La candidate démocrate à la présidence américaine Hillary Clinton a passé 11 heures au Congrès, répondant aux questions des sénateurs sur l’attaque meurtrière contre le consulat américain de Benghazi en 2012. Lors d’une séance marathon, elle a témoigné devant les 12 élus de la commission spéciale créée l’an dernier par la majorité républicaine de la Chambre des représentants pour enquêter sur cette attaque. Mme Clinton, qui était alors chef du Département d’Etat ( ministre des Affaires étrangères) a nié toutes les accusations portées contre elle par des sénateurs républicains, qui lui reprochent notamment d’avoir ignoré les demandes des services de renseignement de renforcer les mesures de sécurité en Libye et d’avoir désinformé le public sur les véritables causes de l’attaque contre le consulat.
Lors de son audition, elle a été amenée à parler par le menu de l’attaque des locaux de l’Ambassade américaine à Tunis, le 15 septembre 2012, par des manifestants islamistes.
« Nous étions particulièrement inquiets à propos de ce qui pourrait arriver le vendredi, parce que le vendredi est le jour de la prière pour les musulmans », a-t-elle, d’abord déclaré. « « Nous étions dans un état d’alerte très élevé le jour de l’attaque contre l’Ambassade US à Tunis, qui coïncidait avec un vendredi, jour de prières chez les musulmans. J’ai reçu un appel -par le biais de notre Département des opérations- de notre ambassadeur à Tunis qui se trouvait dans la salle sécurisée de l’ambassade en Tunisie. Il y avait des milliers de manifestants à l’extérieur. Ils enfonçaient et démantelaient les barrières et les murs autour de notre ambassade. Ils avaient déjà mis le feu à l’école américaine, qui est très proche de l’ambassade. Et l’ambassadeur et son équipe avaient désespérément besoin d’aide. Leurs appels au gouvernement de la Tunisie, le gouvernement hôte, sont restés sans réponse ».

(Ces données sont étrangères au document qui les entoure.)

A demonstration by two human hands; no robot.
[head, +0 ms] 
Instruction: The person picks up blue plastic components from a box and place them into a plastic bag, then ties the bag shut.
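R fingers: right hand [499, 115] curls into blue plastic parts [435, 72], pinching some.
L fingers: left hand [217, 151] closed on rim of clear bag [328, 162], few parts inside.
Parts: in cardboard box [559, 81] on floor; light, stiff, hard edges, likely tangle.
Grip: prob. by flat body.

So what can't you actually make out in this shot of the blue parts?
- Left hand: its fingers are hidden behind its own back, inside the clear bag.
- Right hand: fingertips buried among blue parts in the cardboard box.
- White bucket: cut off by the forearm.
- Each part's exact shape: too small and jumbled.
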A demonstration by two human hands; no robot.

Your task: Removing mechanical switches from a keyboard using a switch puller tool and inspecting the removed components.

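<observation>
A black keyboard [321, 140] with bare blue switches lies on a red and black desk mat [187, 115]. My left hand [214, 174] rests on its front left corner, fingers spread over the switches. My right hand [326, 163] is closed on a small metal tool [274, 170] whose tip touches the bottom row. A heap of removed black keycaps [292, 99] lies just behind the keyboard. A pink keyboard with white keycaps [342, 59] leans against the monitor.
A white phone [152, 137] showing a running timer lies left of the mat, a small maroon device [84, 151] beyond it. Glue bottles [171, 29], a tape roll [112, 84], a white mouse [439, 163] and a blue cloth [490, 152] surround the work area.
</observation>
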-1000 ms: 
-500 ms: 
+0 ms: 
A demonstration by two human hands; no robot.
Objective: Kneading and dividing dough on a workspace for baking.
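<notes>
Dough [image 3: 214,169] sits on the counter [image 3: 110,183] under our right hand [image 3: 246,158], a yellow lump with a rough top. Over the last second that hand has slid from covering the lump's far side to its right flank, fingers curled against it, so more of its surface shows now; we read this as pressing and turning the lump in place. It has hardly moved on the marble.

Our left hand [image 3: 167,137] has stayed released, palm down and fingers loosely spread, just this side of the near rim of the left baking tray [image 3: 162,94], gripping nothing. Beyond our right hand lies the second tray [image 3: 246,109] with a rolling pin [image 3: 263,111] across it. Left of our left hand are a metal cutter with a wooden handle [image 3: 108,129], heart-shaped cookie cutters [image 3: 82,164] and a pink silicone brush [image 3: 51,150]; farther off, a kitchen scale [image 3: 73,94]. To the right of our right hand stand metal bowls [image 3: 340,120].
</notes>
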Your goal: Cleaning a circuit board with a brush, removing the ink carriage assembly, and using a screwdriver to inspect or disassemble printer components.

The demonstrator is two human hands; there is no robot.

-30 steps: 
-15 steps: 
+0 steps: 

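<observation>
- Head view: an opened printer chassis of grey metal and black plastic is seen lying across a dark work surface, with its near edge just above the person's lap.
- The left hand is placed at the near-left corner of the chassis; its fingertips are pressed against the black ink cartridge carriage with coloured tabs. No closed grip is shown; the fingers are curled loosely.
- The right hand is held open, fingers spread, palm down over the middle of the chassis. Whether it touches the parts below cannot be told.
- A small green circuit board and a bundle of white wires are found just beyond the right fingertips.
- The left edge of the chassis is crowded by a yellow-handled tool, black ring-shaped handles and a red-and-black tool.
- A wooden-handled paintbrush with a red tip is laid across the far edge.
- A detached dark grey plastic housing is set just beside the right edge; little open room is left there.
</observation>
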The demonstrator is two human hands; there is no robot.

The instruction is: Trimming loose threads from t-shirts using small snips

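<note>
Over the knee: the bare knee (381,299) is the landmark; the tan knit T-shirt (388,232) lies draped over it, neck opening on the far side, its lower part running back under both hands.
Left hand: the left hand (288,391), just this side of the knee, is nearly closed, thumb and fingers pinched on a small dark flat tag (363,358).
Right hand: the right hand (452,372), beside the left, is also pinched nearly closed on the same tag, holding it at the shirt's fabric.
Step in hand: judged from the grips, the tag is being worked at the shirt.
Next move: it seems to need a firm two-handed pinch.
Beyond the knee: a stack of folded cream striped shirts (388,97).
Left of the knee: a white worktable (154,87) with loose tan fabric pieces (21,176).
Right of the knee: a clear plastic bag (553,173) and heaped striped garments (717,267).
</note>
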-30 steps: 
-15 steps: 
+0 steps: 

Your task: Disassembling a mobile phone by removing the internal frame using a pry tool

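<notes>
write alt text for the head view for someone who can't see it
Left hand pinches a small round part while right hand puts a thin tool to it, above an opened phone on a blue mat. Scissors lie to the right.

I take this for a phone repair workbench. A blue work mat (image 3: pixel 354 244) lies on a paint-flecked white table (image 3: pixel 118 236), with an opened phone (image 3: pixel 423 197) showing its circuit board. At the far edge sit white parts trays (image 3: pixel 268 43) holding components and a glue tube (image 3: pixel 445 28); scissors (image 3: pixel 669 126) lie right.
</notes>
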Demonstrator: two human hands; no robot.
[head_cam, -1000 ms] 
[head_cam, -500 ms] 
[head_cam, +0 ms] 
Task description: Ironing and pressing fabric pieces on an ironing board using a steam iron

Et Hillary Clinton d’ajouter : « Je me suis ruée immédiatement vers le téléphone pour appeler le ministre (tunisien) des Affaires étrangères et le Premier ministre, qui étaient aux commandes du gouvernement. Je ne pouvais joindre ni l’un ni l’autre. Alors, j’ai appelé le président, le président Marzouki. Je l’ai eu au téléphone. Je lui ai dit qu’il devait sauver les nôtres. Il était tenu de disperser la foule qui était là ». La Secrétaire d’Etat a indique que Marzouki lui a répondu : « Je ne contrôle pas l’armée. Il n’y a rien que je puisse faire. Je lui ai dit, Monsieur le Président, vous devez pouvoir faire quelque chose. Les nôtres qui se trouvent à l’intérieur de l’ambassade sont attaqués. Si les manifestants s’introduisent dans l’ambassade, je ne sais pas ce qui va arriver ».
Lui répondant, Marzouki, lui a dit: “Eh bien, vous savez, j’ai une Sécurité présidentielle ». « Monsieur le Président, s’il vous plaît, déployez votre Sécurité présidentielle, au moins pour montrer que la Tunisie se tient aux côtés des États-Unis contre ces manifestants », lui a demandé Hillary Clinton qui ajoute : « A son grand crédit et à mon grand soulagement, c’est exactement ce qu’il a fait. Il a envoyé la Sécurité présidentielle. Ceux d’entre vous qui ont voyagé savent qu’il y a parfois des hommes qui portent de faux uniformes, parfois, ils enfourchent un cheval, mais il les dépêcha sur les lieux Il y a envoyé tout ce qu’il pouvait rassembler à notre secours, et la foule a été dispersée. Les dégâts étaient très importants. Mais, heureusement, nous n’avons déploré rien que des dégâts matériels à l’ambassade et à l’Ecole américaine. Et le gouvernement de la Tunisie nous a aidés plus tard dans leur réparation », a conclu Hillary Clinton.